The Spanish Road Transport Authority (DGT) has recently proposed a bill to regulate the use and circulation of autonomous vehicles for the first time in Spain. This proposed bill shows Spain's efforts to promote a safe use of automated driving vehicles on public roads and highlights its ambitions to become a hub for autonomous vehicles in Europe.

The road to autonomous vehicles

Autonomous vehicles are generally defined as vehicles equipped with systems capable of automated driving without human input. They promise to reshape the way we transport people and goods, to make roads safer and reduce traffic congestion.

Autonomous vehicles are not currently specifically regulated in Spain, and testing levels of 3, 4 and 5 autonomous vehicles on public roads must be authorised by the government. In this regard, the DGT Instruction 15/V-113 dated 23 November 2015 sets out an authorisation regime for the testing of automated vehicles that incorporate automation levels 3 to 5 on public roads.

As part of its 2030 Road Safety Strategy, Spain aims to update its legislation and position itself as a hub for autonomous vehicles in Europe. In this context, the proposed bill will, in the form of a Royal Decree, set out Spain's first legal framework to regulate autonomous vehicles, laying down the conditions and requirements for the operation of such vehicles.

Proposed changes to legislation

The conventional public road traffic and safety is currently regulated under the Road Traffic and Vehicle Regulations in Spain. The proposed bill will amend each of these Regulations:

  1. The Spanish Road Traffic Regulation

The bill will amend the Road Traffic Regulation to set out the conditions and requirements for the operation of autonomous vehicles.
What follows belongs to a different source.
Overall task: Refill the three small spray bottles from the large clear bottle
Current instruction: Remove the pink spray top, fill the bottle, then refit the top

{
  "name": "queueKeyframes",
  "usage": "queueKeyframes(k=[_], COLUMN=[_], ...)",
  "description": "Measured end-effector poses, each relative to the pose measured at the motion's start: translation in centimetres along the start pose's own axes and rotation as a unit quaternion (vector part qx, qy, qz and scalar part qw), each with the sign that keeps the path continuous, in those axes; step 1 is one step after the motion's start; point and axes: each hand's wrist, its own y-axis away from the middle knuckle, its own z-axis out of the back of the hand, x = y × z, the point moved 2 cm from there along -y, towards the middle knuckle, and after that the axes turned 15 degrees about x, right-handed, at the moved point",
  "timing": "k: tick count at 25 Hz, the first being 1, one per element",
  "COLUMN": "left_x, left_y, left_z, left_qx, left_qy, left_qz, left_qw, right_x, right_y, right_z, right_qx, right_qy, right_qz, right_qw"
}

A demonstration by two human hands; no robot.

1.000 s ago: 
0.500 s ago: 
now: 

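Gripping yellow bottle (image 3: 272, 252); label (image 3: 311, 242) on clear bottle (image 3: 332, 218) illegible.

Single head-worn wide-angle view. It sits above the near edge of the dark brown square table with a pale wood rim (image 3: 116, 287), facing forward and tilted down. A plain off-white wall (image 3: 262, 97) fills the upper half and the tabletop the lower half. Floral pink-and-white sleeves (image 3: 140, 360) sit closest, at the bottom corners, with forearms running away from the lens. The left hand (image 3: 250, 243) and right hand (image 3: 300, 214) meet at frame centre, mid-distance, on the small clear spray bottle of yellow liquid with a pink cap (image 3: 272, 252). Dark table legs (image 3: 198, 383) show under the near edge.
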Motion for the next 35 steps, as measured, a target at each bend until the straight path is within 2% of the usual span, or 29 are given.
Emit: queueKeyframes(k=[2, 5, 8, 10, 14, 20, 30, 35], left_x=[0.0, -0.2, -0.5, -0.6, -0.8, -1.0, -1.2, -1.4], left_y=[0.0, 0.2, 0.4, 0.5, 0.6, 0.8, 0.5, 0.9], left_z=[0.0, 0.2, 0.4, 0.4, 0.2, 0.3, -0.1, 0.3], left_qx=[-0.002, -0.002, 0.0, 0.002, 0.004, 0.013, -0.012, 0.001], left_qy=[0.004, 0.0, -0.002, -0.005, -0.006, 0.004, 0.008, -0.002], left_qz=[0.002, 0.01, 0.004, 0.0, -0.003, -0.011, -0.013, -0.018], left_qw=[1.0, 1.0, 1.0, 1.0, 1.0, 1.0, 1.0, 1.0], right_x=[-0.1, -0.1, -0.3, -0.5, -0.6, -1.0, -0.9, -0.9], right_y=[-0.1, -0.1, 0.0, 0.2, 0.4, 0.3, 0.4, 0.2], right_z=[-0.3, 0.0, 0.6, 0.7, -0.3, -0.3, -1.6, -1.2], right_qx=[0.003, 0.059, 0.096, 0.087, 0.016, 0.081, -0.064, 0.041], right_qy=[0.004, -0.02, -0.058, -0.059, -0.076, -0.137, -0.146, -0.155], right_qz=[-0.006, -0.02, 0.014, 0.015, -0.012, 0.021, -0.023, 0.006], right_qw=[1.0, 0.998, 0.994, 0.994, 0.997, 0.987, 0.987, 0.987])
The autonomous driving system will also be considered the “driver” of the vehicle when in autonomous driving mode.

Additionally, a new annex setting out the conditions for the operation of autonomous vehicles has been introduced. Accordingly, such vehicles will need to comply with a number of technical requirements, among other things, and obtain an administrative authorisation in accordance with the Spanish Vehicle Regulation (as further discussed below).

The annex also states that the Central Traffic Department will issue a Safe Driving Policy to set out the requirements for the use of autonomous vehicles on public roads.

       2. The Spanish Vehicle Regulation

The Spanish Vehicle Regulation will also be amended to set forth a number of requirements in relation to automated vehicles. These requirements include:

  • the operation of autonomous vehicles will be subject to a driving permit issued by the Central Traffic Department and an administrative authorisation to assess the technical suitability of autonomous vehicles;
  • data relating to the capacities and characteristics of the automated driving system will need to be included in the public register of vehicles; 
  • autonomous vehicles will be required to meet a number of technical requirements, such as adhering to traffic rules and having an accident prevention system; and
  • new functionalities implemented in the automated system will need to be reported to the authority within 48 hours.

Navigating the future of autonomous vehicles

The draft bill will be open for public consultation until 15 April 2024. The DGT anticipates the approval of the bill in 2024.

The proposed Spanish Royal Decree comes at a moment when the EU has been adopting other laws that will have a significant impact on the automotive sector. For example, the upcoming EU AI Act will regulate the use of AI systems, which are crucial for sensing, decision-making and predictive modelling in autonomous vehicles.

Similarly, the Data Act, which entered into force last month, governs how data generated by connected vehicles is shared between drivers and carmakers. Such data may also be used to improve road safety and traffic management as well as enable sustainable innovation.

Autonomous vehicles are a reality and have the potential to transform mobility and safety, making our cities more efficient and sustainable. However, updating existing road safety laws to regulate autonomous vehicles is a complex task. Accordingly, Spain will need to ensure that its proposed legal framework to govern autonomous vehicles is not only innovative but also ensures public safety and addresses liability issues in a satisfactory manner.